The crisis onset followed the same old pattern of the last four South Asian crises: a terrorist incident occurred in Indian Illegally Occupied Jammu and Kashmir (IIOJK), a territory disputed between India and Pakistan since 1947, resulting in the deaths of 27 innocent tourists. India, in its adventurism, sidestepped any internal or open investigations and, without a shred of evidence, blamed Pakistan for the attack. The first FIR, filed minutes after the incident, already accused Pakistan of facilitating the terrorists. A media frenzy quickly ensued, with Indian print, electronic, and social media channels aflame with venomous calls for revenge, not against terrorists, but against Pakistan.

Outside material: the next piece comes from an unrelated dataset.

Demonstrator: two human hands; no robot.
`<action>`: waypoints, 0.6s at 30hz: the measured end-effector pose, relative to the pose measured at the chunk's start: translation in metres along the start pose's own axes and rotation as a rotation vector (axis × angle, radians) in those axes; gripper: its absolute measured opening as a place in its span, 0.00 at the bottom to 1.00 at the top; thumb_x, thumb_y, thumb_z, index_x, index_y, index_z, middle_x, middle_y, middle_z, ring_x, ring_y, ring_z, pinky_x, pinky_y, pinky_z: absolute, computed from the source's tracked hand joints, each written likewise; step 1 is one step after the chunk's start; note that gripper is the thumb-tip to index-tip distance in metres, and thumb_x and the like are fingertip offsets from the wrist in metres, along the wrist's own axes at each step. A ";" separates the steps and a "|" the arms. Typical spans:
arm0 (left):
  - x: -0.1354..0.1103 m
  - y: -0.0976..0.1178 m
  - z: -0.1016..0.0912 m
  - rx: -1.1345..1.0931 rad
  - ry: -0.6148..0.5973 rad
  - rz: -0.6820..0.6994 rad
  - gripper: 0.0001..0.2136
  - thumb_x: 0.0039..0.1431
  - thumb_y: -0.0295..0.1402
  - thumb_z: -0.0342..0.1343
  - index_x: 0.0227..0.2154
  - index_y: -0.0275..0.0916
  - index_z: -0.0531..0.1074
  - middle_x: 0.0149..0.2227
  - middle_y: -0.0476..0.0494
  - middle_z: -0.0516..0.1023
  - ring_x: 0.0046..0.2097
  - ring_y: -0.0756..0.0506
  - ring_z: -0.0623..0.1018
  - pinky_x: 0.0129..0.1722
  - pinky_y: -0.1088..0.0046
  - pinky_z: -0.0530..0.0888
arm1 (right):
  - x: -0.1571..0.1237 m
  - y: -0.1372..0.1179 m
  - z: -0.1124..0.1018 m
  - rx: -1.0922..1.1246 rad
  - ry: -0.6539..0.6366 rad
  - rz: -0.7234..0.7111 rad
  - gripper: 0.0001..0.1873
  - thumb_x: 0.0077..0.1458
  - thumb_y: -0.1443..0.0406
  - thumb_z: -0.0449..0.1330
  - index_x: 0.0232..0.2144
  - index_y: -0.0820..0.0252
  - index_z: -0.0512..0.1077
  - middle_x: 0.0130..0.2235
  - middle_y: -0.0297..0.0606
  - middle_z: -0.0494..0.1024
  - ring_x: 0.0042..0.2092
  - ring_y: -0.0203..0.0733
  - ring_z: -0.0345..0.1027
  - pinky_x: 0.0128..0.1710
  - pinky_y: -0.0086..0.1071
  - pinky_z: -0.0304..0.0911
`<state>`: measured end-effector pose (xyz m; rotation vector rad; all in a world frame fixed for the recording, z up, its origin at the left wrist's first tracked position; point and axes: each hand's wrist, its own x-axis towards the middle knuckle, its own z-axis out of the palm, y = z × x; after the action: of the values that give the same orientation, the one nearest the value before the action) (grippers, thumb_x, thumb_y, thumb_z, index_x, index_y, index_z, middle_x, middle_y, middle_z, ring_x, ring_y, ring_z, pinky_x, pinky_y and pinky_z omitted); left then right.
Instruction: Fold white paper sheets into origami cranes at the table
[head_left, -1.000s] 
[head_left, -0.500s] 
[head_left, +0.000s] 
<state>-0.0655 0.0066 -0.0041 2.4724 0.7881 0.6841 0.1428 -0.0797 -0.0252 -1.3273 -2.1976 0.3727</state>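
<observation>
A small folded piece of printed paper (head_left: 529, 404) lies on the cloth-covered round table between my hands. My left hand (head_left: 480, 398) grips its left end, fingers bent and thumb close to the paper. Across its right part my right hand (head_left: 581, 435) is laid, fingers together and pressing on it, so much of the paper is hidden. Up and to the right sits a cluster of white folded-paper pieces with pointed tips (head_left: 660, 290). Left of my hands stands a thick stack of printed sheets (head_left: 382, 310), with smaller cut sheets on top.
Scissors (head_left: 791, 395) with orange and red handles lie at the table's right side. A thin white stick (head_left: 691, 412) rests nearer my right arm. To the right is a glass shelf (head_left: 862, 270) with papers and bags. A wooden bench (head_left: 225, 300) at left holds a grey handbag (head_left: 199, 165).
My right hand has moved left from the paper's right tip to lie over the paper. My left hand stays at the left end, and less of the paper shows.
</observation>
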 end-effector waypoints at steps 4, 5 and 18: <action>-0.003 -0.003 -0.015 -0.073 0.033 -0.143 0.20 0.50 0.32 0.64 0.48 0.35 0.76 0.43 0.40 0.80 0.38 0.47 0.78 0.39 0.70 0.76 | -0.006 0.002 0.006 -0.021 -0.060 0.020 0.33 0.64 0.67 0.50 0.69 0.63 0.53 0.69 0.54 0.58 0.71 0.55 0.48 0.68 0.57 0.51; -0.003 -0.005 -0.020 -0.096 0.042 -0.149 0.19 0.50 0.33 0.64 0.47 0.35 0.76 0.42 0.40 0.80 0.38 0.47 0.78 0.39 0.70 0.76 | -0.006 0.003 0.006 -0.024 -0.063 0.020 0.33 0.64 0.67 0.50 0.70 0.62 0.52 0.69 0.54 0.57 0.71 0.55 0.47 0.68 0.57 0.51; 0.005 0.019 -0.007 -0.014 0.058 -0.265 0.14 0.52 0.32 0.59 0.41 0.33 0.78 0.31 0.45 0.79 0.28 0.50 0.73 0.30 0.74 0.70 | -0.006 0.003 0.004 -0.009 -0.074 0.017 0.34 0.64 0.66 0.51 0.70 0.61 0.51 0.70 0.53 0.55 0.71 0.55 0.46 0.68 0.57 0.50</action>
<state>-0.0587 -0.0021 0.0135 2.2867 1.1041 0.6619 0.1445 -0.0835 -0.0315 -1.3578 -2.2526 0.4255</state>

The Indian media and the government pretended that seeking proof was unnecessary before accusing non-state actors in Pakistan, almost as if evidence was irrelevant to employing its so-called punitive measures against Pakistan. What followed was a rapid downward spiral of escalating tensions across multiple domains, with no end in sight.

Dominance in escalation is inherently unstable; it fosters dangerous arms races and raises chances of accidental escalation.

India, through its actions on the night of 7 May, tried to create a so-called ‘new normal’, which, in retrospect, failed miserably. India’s Operation Sindoor employed its prized French-origin Rafale fighter jets, equipped with beyond-visual-range (BVR) SCALP missiles and Hammer bombs, to strike 26 targets deep within Pakistan’s mainland and Pakistan-administered Kashmir, causing civilian casualties. Pakistani fighter jets had already scrambled and were strategically positioned to intercept the Indian Air Force (IAF). In the ensuing fight, Pakistan deployed C J-10C fighter jets, CM-400AKG precision strike missiles, and PL-15 beyond-visual-range air-to-air missiles to down two French Rafale multirole aircraft, two Russian Su-30 MKIs, and one MiG-29. The loss of multiple aircraft by India, confirmed by the international community, led to reputational costs for India, rather than reinforcing deterrence. Later that night, India sent multiple drones inside Pakistan, in civilian, densely populated areas and military installations, which were successfully taken down.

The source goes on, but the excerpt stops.